Un flic taciturne est le malheureux père d’une petite victime d’un odieux pédophile. Le coupable est arrêté et jugé. La douleur hante encore le couple endeuillé et le flic sombre dans l’alcool. Quelques années plus tard, il reçoit une lettre de l’assassin qui se dit innocent. Le doute s’installe.
Ancien policier, Franck Mancuso a écrit 36 Quai des Orfèvres et il apporte de la véracité à son sujet. Le film semble vraisemblable. Les acteurs se promènent de tristes décors de bureaux de flics et parlent très bien le « policier » : proc’, pointeurs, baveux etc. Voilà de jolis termes imagés qui rendent l’œuvre fiable.
Pourtant Mancuso gomme l’aspect policier de son film. Le spectateur est mis à l’écart de l’enquête au début du film et devine difficilement les efforts du héros à prouver l’innocence de l’accusé. Le réalisateur suit plutôt le déclin d’un policier, perdu entre la douleur et la vengeance.
Là, il est permis d’avoir quelques réserves sur la morale du film. La dose de pathos est trop grande pour un personnage qui finalement se limite à une vendetta. La vengeance est un plat qui se mange froid et surtout qui se révèle très difficile à cuisiner au cinéma. Maladroit, Mancuso rappelle les œuvres de Jack Lee Thompson avec Charles Bronson comme la série des Un justicier dans la ville.
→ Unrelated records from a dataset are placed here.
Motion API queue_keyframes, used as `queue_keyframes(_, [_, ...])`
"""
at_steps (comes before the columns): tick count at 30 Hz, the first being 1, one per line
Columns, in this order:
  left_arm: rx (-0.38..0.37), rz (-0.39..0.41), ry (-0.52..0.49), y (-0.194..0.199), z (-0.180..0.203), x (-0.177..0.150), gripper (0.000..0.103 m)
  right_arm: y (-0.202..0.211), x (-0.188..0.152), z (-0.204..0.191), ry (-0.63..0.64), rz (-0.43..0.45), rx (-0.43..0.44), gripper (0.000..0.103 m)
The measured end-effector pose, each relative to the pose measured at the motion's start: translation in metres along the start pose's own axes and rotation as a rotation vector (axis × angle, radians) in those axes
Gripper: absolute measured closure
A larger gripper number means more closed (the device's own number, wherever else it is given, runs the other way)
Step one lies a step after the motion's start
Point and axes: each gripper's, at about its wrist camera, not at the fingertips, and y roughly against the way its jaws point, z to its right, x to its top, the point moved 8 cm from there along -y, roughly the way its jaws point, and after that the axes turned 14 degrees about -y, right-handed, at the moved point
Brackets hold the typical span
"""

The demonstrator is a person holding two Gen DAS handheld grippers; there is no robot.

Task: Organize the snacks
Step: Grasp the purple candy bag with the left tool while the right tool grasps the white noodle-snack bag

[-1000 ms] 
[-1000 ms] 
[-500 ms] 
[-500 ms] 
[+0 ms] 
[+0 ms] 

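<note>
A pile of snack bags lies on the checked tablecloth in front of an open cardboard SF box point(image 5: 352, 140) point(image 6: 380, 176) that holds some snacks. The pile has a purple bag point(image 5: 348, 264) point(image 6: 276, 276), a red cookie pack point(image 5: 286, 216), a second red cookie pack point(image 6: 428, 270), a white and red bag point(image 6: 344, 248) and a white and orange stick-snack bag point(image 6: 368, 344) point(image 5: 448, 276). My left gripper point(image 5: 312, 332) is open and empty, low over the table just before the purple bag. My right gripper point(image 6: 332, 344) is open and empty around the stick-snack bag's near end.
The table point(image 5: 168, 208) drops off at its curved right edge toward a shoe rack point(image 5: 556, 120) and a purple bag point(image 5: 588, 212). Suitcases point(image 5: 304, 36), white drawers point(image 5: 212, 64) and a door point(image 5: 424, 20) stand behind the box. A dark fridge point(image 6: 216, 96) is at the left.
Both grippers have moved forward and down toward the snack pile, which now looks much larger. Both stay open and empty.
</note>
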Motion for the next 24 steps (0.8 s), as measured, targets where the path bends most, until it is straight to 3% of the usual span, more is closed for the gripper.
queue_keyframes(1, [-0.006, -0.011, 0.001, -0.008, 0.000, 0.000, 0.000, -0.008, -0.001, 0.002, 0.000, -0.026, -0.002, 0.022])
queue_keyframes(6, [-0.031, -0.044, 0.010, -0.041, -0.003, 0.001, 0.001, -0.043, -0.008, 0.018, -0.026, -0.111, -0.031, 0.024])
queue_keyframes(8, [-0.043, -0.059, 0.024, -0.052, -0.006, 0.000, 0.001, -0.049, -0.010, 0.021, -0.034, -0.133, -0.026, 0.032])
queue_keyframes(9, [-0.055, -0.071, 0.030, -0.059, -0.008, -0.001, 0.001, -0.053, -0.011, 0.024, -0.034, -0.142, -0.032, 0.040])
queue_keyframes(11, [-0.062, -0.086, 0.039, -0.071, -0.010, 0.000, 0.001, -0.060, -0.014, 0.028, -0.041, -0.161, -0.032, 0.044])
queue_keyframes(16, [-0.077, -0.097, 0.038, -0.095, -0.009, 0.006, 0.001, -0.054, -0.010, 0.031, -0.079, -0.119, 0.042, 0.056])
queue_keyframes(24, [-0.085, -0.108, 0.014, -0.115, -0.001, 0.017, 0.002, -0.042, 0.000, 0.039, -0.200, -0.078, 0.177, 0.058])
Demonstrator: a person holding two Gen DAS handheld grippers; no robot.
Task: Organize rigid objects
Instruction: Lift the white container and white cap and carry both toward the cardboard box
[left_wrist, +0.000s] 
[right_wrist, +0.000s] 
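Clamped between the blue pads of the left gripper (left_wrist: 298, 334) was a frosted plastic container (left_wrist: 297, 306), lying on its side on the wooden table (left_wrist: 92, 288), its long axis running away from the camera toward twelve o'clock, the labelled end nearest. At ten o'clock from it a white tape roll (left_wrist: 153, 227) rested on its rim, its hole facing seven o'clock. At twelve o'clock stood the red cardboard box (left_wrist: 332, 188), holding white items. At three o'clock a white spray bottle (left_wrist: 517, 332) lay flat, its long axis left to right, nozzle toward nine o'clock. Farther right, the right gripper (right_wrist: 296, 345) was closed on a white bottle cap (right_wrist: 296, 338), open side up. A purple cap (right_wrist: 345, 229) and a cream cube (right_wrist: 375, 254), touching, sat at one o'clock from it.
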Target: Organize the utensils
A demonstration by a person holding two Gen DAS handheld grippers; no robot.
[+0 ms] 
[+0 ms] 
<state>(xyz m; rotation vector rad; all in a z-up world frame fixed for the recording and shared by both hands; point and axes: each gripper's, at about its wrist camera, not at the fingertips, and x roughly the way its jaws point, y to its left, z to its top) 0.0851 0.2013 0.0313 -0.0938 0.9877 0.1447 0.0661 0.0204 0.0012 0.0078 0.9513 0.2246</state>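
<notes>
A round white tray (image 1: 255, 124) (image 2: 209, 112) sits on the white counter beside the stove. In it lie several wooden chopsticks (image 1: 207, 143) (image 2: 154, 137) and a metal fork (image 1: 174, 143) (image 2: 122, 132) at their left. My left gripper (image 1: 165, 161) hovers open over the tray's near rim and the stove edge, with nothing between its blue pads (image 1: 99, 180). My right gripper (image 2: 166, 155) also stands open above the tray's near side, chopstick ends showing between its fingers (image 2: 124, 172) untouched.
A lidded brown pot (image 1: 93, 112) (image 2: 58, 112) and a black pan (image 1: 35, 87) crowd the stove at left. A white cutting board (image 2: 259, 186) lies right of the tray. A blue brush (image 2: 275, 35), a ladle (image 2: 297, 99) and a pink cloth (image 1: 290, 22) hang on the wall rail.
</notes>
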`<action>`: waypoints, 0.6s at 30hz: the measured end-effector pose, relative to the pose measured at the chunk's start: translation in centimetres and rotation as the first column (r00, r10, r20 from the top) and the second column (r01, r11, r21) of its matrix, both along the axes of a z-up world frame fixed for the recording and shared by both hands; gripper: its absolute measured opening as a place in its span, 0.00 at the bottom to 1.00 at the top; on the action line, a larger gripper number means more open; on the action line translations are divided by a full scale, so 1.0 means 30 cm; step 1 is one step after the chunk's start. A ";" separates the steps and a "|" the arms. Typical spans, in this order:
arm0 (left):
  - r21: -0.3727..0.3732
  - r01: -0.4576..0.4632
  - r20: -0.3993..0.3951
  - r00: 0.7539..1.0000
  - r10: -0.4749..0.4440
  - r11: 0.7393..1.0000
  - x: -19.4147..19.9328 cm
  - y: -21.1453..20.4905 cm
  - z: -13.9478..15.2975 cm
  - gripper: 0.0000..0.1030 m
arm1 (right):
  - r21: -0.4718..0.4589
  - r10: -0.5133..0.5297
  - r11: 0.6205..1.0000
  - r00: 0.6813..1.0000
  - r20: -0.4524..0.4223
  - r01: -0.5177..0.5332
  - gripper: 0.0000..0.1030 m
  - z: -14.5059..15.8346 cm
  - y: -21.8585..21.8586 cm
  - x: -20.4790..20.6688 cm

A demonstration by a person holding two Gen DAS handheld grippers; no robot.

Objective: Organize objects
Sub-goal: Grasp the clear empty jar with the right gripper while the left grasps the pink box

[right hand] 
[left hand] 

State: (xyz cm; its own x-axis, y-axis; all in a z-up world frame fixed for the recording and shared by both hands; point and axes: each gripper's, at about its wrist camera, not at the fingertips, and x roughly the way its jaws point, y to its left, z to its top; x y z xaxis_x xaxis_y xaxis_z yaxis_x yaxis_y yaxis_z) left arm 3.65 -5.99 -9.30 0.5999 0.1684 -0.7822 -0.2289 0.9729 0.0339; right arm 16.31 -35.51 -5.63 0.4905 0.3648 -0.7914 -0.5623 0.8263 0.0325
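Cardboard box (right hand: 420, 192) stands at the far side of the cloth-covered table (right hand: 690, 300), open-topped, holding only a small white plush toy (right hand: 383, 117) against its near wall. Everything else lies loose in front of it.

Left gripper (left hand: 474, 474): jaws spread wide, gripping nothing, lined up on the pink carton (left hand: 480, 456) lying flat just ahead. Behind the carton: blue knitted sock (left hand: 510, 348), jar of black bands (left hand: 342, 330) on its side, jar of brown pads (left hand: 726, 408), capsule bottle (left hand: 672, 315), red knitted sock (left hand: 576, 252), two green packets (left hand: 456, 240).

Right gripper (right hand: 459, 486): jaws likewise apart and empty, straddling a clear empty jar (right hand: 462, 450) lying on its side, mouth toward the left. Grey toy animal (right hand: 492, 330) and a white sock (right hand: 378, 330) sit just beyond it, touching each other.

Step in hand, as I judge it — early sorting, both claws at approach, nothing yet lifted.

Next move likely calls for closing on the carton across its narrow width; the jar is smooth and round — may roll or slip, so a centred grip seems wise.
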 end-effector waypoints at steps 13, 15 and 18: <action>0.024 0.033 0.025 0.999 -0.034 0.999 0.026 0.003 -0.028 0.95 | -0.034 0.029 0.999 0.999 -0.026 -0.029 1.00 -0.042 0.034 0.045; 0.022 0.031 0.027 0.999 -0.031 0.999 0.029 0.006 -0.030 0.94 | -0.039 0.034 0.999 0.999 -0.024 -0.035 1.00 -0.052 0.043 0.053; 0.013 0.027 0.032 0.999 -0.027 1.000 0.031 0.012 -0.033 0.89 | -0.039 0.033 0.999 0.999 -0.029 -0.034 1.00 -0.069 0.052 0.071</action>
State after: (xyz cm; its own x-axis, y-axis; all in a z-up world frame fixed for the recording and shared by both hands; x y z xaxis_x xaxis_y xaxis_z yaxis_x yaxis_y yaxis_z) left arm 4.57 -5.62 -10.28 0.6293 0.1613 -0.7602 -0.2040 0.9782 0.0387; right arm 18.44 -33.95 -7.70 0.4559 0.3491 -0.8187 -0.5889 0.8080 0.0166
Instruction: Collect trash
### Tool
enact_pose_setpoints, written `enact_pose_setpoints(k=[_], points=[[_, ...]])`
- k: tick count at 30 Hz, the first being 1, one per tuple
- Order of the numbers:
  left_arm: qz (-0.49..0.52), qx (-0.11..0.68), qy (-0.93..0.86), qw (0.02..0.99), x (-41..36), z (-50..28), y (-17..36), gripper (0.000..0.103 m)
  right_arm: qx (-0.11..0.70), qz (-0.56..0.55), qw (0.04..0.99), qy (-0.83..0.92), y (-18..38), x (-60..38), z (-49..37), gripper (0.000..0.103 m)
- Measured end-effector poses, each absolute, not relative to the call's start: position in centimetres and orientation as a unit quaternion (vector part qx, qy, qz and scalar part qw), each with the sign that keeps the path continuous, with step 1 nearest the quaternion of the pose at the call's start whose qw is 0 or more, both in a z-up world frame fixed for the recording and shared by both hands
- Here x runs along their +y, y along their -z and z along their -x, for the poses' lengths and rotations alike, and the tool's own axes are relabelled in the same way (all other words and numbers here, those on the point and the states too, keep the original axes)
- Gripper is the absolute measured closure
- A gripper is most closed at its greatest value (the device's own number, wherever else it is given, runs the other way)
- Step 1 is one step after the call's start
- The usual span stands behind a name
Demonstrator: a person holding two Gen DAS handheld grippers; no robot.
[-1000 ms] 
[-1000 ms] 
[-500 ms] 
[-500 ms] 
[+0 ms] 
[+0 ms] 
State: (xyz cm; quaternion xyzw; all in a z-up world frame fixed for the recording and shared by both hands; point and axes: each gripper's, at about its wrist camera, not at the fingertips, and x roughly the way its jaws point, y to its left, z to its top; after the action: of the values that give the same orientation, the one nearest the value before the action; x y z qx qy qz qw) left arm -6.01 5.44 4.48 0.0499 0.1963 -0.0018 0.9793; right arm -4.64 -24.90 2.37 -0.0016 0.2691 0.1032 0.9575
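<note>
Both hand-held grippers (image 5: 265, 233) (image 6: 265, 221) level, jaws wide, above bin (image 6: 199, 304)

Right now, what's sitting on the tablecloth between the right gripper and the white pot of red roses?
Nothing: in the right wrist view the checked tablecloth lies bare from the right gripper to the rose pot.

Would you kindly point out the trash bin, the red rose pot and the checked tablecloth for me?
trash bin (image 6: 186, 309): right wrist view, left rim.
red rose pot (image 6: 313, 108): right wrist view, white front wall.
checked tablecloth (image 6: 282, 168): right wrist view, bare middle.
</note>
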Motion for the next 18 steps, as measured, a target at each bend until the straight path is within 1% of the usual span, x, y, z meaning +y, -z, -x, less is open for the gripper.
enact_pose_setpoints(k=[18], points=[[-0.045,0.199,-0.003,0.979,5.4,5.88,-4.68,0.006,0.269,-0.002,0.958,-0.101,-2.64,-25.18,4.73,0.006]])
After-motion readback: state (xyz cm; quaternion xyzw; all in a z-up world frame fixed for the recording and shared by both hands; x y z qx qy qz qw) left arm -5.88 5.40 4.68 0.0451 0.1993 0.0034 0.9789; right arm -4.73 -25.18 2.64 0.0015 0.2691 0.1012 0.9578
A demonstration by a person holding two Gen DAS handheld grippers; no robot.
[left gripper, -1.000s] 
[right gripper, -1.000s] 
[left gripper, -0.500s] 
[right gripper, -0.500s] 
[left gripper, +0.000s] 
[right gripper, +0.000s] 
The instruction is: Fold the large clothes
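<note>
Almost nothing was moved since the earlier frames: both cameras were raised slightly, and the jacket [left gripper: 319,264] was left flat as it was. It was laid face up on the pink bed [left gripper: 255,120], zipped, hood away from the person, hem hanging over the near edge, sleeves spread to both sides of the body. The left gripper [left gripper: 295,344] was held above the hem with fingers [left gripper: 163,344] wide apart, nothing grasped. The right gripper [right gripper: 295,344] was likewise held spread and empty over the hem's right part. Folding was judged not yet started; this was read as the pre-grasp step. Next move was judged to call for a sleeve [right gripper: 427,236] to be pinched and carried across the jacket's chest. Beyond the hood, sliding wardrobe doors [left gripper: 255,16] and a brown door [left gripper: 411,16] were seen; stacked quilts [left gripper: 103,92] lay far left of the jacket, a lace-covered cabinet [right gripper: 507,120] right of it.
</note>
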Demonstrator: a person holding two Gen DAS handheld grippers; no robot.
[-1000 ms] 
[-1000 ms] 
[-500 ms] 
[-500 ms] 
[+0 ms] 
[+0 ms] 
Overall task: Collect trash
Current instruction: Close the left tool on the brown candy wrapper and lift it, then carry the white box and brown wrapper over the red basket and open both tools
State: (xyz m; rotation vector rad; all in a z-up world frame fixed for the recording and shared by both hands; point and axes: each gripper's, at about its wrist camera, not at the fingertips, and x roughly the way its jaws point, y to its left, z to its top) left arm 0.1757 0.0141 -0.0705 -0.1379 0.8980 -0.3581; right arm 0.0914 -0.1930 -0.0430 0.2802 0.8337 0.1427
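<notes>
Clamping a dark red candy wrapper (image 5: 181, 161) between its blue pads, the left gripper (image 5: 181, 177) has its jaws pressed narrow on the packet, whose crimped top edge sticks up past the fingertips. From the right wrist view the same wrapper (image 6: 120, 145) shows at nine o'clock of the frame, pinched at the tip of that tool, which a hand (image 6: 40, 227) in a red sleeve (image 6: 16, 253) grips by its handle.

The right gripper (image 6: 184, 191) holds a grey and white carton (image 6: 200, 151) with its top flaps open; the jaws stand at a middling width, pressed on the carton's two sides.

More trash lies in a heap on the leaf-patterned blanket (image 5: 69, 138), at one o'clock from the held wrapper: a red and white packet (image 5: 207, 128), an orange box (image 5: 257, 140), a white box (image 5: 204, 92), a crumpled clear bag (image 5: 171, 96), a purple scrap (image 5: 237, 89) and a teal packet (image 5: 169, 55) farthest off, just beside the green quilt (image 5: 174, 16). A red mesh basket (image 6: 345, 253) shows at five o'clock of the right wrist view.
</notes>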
Il aurait fallu une mise en scène plus réfléchie et moins conventionnelle. Contre enquête illustre platement, jusqu’à l’ennui (le film est court mais qu’est ce qu’il est long), un polar qui aurait sûrement eu sa place à la télévision. Mais il faut reconnaître que sa star fait tout pour être crédible. Sérieux, Jean Dujardin assure dans le registre dramatique, aidé par des seconds rôles patibulaires. Mais le goût amer de la morale atténue la performance et l’efficacité.